The required answer is a copy of each line in the entries below that includes "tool".

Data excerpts

□ □ □ □

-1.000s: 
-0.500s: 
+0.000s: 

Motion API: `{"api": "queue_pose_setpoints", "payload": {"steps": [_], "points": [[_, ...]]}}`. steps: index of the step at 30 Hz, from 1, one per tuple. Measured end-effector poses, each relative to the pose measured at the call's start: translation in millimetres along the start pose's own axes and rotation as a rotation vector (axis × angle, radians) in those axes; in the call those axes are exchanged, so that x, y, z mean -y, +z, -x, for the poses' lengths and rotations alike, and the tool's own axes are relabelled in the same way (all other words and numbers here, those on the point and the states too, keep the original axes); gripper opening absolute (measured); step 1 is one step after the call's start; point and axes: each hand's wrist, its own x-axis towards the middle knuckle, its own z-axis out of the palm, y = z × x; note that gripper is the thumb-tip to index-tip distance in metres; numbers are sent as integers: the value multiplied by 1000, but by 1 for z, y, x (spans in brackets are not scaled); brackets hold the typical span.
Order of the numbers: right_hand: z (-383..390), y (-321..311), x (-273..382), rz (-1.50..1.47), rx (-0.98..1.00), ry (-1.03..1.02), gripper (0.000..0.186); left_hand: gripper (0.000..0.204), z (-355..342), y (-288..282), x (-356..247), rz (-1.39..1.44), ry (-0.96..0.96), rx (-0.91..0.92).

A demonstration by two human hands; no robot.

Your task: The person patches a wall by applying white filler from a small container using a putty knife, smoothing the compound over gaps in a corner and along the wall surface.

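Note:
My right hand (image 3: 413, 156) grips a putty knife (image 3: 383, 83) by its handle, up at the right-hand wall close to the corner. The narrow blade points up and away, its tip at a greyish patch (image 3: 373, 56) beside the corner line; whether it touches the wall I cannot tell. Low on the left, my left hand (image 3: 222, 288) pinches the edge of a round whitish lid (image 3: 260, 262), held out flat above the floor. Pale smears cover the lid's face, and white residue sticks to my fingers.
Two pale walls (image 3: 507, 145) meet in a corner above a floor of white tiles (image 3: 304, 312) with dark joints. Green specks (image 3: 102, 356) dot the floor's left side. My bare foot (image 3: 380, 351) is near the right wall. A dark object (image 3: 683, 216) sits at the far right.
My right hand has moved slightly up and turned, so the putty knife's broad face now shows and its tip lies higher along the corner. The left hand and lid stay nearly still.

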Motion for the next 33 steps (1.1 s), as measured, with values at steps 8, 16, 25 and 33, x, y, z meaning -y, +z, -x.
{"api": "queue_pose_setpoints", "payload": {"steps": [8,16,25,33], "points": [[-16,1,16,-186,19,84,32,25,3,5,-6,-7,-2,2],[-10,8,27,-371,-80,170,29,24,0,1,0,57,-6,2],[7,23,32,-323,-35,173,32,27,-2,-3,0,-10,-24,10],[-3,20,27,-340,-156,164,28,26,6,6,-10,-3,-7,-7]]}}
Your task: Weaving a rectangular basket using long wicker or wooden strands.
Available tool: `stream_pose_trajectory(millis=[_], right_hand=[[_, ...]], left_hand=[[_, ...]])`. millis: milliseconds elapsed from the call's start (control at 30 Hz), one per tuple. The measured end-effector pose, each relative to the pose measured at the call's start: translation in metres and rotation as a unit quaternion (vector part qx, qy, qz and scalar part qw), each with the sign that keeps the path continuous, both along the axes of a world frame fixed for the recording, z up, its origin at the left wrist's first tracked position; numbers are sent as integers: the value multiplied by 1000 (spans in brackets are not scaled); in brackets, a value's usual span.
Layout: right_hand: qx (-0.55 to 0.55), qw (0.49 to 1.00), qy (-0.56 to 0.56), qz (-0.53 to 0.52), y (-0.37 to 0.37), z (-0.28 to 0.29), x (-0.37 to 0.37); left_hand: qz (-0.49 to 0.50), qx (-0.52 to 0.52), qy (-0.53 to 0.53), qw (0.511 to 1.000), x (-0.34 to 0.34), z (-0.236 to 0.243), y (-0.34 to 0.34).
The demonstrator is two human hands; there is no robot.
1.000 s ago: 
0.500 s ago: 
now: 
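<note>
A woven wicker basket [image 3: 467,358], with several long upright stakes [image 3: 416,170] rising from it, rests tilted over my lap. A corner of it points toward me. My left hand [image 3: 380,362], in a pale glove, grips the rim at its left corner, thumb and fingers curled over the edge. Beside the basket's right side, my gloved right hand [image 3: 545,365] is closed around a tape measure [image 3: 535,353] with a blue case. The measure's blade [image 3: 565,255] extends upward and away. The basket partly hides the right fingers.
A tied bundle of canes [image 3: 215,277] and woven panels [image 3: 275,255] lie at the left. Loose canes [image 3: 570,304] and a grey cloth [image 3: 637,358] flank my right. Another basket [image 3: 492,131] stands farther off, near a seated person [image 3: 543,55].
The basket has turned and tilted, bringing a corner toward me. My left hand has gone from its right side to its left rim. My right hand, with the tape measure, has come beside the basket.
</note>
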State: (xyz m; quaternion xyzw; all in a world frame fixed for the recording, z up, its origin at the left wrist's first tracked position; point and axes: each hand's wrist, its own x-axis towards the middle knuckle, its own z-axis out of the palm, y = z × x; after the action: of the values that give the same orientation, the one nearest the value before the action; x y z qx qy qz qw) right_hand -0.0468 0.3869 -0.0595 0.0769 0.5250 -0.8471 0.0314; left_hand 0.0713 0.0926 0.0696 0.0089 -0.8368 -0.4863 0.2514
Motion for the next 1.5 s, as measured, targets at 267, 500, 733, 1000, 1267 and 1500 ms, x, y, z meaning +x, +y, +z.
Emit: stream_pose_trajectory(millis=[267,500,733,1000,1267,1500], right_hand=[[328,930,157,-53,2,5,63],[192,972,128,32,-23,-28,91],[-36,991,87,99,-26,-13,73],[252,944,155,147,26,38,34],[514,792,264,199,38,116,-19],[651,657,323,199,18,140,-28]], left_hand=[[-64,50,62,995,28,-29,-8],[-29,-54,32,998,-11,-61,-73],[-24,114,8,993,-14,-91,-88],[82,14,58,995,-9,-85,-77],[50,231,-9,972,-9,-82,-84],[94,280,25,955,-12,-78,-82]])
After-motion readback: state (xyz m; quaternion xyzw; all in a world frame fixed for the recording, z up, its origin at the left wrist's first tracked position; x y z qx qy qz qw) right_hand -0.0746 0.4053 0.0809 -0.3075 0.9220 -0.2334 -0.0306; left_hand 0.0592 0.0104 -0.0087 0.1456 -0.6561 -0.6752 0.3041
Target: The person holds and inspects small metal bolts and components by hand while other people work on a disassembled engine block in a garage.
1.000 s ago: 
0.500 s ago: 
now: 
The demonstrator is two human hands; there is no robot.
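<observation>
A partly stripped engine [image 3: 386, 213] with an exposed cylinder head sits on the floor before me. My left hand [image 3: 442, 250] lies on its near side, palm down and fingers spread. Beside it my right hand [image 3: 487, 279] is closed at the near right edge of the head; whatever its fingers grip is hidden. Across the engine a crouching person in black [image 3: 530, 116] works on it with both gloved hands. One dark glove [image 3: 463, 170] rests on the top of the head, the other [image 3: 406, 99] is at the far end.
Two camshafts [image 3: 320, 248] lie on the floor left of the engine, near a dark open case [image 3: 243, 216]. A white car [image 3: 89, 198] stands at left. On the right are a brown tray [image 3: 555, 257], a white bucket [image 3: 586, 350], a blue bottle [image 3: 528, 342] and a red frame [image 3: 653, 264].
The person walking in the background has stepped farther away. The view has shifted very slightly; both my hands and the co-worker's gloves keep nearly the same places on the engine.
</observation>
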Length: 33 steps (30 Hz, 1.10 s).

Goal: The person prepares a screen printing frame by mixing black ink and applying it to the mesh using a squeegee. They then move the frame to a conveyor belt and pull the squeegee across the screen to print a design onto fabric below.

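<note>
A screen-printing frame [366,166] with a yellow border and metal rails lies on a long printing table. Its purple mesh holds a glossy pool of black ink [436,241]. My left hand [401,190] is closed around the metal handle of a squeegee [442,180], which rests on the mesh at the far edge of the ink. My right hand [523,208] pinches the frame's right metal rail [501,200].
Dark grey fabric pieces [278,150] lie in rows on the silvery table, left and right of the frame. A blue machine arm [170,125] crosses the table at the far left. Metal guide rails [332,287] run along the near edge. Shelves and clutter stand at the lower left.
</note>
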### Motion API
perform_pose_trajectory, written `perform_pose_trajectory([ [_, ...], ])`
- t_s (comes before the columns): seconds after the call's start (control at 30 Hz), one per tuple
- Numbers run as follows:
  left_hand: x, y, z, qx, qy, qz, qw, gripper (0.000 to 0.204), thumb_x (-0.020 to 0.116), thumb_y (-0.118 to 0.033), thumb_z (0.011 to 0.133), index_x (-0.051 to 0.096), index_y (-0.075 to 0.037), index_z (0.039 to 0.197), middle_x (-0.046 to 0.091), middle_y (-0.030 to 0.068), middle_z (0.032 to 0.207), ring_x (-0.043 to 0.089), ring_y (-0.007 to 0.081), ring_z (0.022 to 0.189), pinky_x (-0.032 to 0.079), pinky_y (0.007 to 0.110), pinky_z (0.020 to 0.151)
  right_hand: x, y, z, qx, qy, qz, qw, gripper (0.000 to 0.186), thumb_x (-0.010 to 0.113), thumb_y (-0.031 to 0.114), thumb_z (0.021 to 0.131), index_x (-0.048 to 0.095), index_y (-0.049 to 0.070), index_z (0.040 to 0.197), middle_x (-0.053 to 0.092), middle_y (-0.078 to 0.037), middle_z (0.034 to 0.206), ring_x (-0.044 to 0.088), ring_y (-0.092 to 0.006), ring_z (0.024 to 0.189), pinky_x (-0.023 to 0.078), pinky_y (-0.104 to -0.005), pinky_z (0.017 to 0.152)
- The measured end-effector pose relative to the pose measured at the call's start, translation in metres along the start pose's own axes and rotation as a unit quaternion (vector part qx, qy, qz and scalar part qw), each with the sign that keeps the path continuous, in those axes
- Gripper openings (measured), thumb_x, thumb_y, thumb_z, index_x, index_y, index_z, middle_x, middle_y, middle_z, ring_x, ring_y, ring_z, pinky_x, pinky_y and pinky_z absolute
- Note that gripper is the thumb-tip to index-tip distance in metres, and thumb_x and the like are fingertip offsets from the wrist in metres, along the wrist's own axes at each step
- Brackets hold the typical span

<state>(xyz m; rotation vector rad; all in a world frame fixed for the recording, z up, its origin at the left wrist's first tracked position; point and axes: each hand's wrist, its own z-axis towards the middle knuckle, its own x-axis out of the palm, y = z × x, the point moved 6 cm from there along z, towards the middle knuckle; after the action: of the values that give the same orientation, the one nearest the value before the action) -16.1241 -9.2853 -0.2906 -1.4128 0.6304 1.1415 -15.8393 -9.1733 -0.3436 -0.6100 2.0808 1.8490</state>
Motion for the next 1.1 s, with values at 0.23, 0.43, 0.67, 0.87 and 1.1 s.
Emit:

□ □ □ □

> _Output for this exercise_:
Motion API: `{"api": "queue_pose_setpoints", "payload": {"steps": [_], "points": [[_, ...]]}}`. steps: index of the step at 30 Hz, from 1, one per tuple. Measured end-effector poses, each relative to the pose measured at the call's start: translation in millimetres along the start pose's own axes and rotation as a rotation vector (axis × angle, radians) in those axes; in the call those axes are exchanged, so that x, y, z mean -y, +z, -x, for the poses' lengths and rotations alike, and the tool's own axes are relabelled in the same way (all other words and numbers here, those on the point and the states too, keep the original axes); gripper opening absolute (measured); step 1 is one step after the call's start; point and axes: each hand's wrist, its own x-axis towards the middle knuckle, its own z-axis out of the palm, y = z × x; note that gripper is the thumb-tip to index-tip distance in metres; numbers are sent as integers: the value multiplied by 1000, but by 1 for z, y, x (spans in brackets are not scaled); brackets hold the typical span.
Available tool: `stream_pose_trajectory(millis=[_], right_hand=[[_, ...]], left_hand=[[_, ...]])`. millis: milliseconds elapsed from the call's start (control at 30 Hz), one per tuple. The measured end-effector pose, each relative to the pose measured at the call's start: translation in metres and rotation as a unit quaternion (vector part qx, qy, qz and scalar part qw), each with the sign that keeps the path continuous, both along the axes of a world frame fixed for the recording, z up, its origin at the left wrist's first tracked position; numbers are sent as integers: the value multiplied by 1000 (spans in brackets are not scaled); in brackets, a value's usual span.

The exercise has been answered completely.